# Exercise objective:
Only the lines of the data below from the one with "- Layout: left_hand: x" through the one with "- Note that" are wanted. Repeat them exactly.

══ Dataset entries

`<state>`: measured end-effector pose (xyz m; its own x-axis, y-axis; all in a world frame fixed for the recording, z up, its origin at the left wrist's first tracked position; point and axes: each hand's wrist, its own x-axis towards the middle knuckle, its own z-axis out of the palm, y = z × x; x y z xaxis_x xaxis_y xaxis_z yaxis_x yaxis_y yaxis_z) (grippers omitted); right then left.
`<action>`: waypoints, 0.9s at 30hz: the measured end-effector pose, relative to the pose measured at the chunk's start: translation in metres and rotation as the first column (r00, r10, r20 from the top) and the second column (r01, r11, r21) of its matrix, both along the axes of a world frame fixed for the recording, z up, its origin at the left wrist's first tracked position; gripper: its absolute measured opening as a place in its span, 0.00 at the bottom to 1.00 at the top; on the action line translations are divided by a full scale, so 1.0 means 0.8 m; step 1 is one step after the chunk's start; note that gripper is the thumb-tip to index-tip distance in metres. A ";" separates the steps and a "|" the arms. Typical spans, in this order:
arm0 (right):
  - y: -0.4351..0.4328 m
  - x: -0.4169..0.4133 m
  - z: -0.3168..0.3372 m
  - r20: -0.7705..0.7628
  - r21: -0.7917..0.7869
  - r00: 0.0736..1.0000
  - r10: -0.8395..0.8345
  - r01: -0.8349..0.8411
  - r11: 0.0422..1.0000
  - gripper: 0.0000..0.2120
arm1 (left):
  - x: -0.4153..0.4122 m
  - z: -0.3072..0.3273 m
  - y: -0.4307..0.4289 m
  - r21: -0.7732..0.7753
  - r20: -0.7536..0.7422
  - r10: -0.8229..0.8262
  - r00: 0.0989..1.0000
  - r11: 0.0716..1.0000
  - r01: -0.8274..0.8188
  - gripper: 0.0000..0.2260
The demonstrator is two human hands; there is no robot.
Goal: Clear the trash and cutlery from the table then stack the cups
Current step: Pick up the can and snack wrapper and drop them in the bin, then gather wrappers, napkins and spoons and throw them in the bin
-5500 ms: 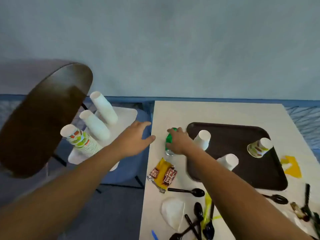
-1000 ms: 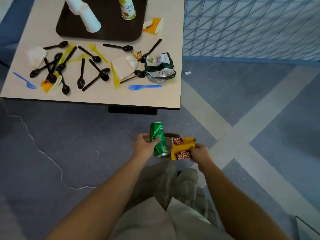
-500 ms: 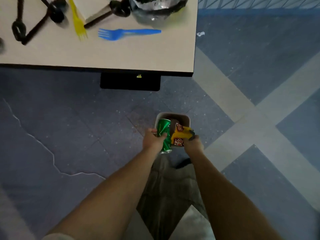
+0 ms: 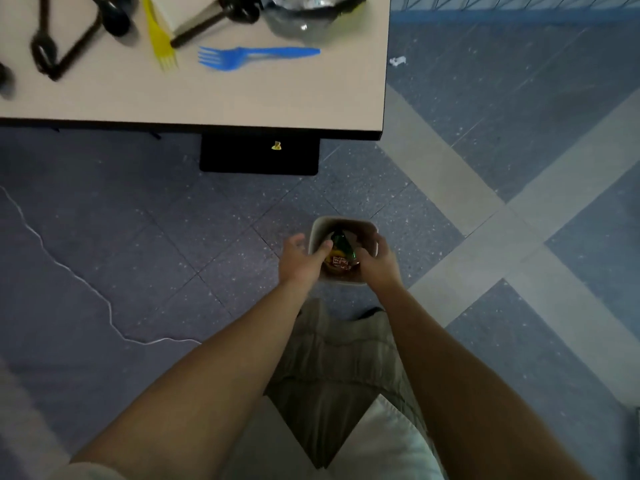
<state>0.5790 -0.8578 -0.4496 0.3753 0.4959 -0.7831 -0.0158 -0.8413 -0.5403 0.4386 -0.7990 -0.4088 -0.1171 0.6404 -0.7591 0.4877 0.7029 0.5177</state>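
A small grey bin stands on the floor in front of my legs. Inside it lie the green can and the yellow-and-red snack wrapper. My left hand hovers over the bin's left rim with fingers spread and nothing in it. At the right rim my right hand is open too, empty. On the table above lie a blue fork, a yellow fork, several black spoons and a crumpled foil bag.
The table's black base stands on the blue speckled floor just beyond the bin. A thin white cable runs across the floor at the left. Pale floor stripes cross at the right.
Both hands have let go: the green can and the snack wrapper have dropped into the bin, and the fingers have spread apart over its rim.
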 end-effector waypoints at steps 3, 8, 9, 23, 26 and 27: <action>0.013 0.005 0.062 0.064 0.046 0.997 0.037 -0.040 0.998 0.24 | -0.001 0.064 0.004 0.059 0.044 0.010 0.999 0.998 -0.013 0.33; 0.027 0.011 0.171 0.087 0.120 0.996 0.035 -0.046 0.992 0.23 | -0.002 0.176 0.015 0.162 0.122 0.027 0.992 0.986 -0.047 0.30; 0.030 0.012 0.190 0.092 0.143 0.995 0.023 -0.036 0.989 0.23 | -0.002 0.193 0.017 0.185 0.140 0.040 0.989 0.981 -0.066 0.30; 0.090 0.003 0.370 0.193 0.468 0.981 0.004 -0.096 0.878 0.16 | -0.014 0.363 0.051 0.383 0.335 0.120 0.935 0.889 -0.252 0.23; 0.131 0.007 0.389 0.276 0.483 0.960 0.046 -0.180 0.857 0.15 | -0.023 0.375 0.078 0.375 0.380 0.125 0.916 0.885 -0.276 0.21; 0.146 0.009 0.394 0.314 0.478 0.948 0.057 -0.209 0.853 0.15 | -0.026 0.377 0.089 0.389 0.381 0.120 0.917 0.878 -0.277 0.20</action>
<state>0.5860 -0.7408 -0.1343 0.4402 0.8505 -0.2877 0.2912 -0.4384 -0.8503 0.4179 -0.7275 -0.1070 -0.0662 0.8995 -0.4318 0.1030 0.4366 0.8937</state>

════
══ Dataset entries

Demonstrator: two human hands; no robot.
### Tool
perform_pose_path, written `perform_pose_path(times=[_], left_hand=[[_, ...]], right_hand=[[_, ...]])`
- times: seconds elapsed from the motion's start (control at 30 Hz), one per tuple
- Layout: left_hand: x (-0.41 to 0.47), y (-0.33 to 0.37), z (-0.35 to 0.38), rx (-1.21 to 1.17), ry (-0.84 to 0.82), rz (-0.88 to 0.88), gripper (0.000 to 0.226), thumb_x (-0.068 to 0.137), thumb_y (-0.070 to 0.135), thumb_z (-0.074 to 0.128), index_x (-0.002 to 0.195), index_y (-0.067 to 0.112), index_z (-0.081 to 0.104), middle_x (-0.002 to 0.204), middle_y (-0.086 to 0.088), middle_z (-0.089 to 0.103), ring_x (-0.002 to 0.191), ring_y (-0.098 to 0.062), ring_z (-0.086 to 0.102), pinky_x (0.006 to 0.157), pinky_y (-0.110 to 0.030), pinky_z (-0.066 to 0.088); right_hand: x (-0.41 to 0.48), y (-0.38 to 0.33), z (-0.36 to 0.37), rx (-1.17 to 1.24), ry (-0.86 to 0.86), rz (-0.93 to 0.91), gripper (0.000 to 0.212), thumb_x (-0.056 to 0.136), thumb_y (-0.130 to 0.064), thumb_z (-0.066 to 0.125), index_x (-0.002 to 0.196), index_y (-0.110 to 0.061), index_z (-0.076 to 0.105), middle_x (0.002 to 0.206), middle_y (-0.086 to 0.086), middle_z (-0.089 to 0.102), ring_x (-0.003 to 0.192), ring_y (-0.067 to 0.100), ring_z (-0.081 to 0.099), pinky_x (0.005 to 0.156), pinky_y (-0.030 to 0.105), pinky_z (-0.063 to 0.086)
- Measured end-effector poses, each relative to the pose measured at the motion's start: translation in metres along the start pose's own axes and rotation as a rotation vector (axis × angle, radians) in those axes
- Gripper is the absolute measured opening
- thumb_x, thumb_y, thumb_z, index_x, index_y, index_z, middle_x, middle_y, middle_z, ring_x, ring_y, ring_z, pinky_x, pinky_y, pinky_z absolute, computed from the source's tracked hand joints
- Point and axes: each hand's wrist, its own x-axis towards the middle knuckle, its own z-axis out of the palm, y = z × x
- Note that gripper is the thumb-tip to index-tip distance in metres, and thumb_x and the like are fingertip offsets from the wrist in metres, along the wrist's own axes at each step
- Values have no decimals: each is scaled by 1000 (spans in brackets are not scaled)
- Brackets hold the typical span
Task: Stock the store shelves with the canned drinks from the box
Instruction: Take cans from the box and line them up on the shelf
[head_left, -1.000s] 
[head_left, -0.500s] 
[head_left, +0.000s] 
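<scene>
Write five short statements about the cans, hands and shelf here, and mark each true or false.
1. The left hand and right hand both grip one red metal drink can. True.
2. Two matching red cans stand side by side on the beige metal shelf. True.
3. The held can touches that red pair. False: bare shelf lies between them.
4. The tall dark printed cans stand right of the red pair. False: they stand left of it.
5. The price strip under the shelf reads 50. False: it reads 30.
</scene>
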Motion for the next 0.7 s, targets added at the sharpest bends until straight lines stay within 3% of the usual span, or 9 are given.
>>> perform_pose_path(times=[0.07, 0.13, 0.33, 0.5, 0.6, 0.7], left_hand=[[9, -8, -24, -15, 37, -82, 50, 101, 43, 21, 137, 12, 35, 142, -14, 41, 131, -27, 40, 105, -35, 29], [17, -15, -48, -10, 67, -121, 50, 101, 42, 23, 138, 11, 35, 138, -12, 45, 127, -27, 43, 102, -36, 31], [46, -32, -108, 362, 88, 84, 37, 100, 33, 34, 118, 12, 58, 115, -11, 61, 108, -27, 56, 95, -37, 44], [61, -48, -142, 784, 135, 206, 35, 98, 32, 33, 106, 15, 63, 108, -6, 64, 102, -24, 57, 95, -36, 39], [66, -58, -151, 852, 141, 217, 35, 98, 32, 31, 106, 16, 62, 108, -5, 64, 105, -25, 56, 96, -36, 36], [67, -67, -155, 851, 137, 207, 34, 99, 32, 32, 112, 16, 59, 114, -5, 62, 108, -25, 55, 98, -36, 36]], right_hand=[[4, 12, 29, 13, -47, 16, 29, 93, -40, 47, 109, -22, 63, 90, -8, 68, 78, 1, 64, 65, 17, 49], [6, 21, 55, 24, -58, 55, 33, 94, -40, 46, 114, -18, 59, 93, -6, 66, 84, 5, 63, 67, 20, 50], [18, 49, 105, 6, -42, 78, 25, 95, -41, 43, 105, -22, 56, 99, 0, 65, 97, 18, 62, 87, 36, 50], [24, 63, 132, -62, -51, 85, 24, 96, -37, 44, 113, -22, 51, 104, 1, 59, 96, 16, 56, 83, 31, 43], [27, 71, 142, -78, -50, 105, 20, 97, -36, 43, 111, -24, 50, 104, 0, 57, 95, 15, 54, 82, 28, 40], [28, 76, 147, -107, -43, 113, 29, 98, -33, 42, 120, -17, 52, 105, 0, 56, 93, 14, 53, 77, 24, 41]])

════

# Your solution:
- Layout: left_hand: x (-0.41 to 0.47), y (-0.33 to 0.37), z (-0.35 to 0.38), rx (-1.21 to 1.17), ry (-0.84 to 0.82), rz (-0.88 to 0.88), gripper (0.000 to 0.226), thumb_x (-0.068 to 0.137), thumb_y (-0.070 to 0.135), thumb_z (-0.074 to 0.128), index_x (-0.002 to 0.195), index_y (-0.067 to 0.112), index_z (-0.081 to 0.104), middle_x (-0.002 to 0.204), middle_y (-0.086 to 0.088), middle_z (-0.089 to 0.103), ring_x (-0.002 to 0.191), ring_y (-0.098 to 0.062), ring_z (-0.086 to 0.102), pinky_x (0.006 to 0.157), pinky_y (-0.110 to 0.030), pinky_z (-0.066 to 0.088); right_hand: x (-0.41 to 0.48), y (-0.38 to 0.33), z (-0.36 to 0.37), rx (-1.17 to 1.24), ry (-0.86 to 0.86), rz (-0.93 to 0.91), gripper (0.000 to 0.212), thumb_x (-0.056 to 0.136), thumb_y (-0.130 to 0.064), thumb_z (-0.066 to 0.125), index_x (-0.002 to 0.196), index_y (-0.110 to 0.061), index_z (-0.076 to 0.105), middle_x (0.002 to 0.206), middle_y (-0.086 to 0.086), middle_z (-0.089 to 0.102), ring_x (-0.003 to 0.192), ring_y (-0.067 to 0.100), ring_z (-0.081 to 0.099), pinky_x (0.005 to 0.156), pinky_y (-0.030 to 0.105), pinky_z (-0.063 to 0.086)
- Measured end-effector poses, each relative to the pose measured at the motion's start: translation in metres along the start pose's own axes and rotation as a rotation vector (axis × angle, radians) in those axes
- Gripper is the absolute measured opening
- thumb_x, thumb_y, thumb_z, index_x, index_y, index_z, middle_x, middle_y, middle_z, ring_x, ring_y, ring_z, pinky_x, pinky_y, pinky_z absolute, computed from the source's tracked hand joints
- Point and axes: each hand's wrist, its own x-axis towards the middle knuckle, its own z-axis out of the palm, y = z × x
- Note that gripper is the thumb-tip to index-tip distance in metres, and thumb_x and the like are fingertip offsets from the wrist in metres, along the wrist's own axes at each step

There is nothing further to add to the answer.